退位後の称号、処遇、予算、お住まい、スタッフなどの検討はもちろんのこと、ご活動のうち、憲法上、何ができて何ができないのかについて整理する必要がある。退位式はどうするのかの検討も必要だ。とりわけ、今回の陛下のご意向の中でも具体的な言及のあった大喪から即位にいたる一連の儀礼について、これを生前での退位・譲位を前提としたものに組み立てなおさなければならない。現在は一連の儀礼については旧皇室典範に基づく皇室喪儀令などで細かく規定されている。宗教的な色彩を伴うものも多く、専門家による精緻で詳細な検討が必要になる。崩御の際の大喪についても天皇の位を退かれた前天皇の喪儀の在り方や規模についても検討し直さなければならない。元号も変わってくる。

 ③④は退位・譲位を必要としない選択肢であり、大掛かりな制度変更を必要しない。しかし、陛下は今回、摂政を置くことを明確に否定された。国事行為の臨時代行についても否定的だ。しかし、政府としては、これらも①②とともに有力な選択肢としてそのメリット、デメリットを挙げて慎重に検討しなければならない。ことは国家の基軸である皇室の存立基盤に関わる問題であり、陛下のご意向は尊重しつつも、ご生前での退位・譲位ありきでの検討であってならないはずだ。他の解決策も併せて考えるべきだろう。

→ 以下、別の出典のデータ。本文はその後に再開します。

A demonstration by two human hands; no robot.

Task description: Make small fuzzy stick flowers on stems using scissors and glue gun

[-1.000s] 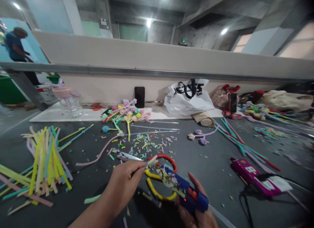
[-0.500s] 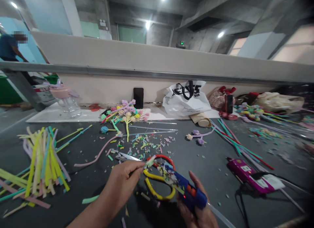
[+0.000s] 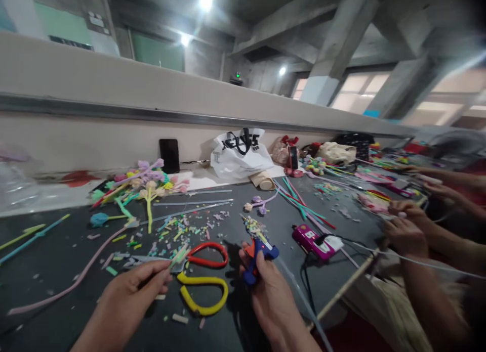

日本学士院賞の受賞者らとの懇談に臨まれる天皇、皇后両陛下と皇太子さま、秋篠宮ご夫妻=6月27日、皇居・宮殿
日本学士院賞の受賞者らとの懇談に臨まれる天皇、皇后両陛下と皇太子さま、秋篠宮ご夫妻=6月27日、皇居・宮殿
 陛下は全身全霊で「象徴」としての務めは果たすことができなければ、天皇の地位にあるべきではないと考えていらっしゃるようだ。繰り返し言うように、そのご姿勢は陛下のご人格の誠実さを示しており、限りなくありがたい。しかし、敢えて申せば、そのような天皇としての自己規定は次世代を縛りはしないだろうか。天皇にはそのお役割の重要性とともに、その大前提として神話に由来し、初代の神武天皇以来、一貫して男系の血だけで継承されてきたという、他に代わる者がいない存在の尊さがある。退位・譲位の制度化には、その皇室の尊厳や存在基盤を脅かす危険性も伴う。陛下のご意向は尊重しつつ、皇室がその尊厳を汚されることなく、永続するためにはどうすればよいかという視点での慎重な検討が必要なのではないか。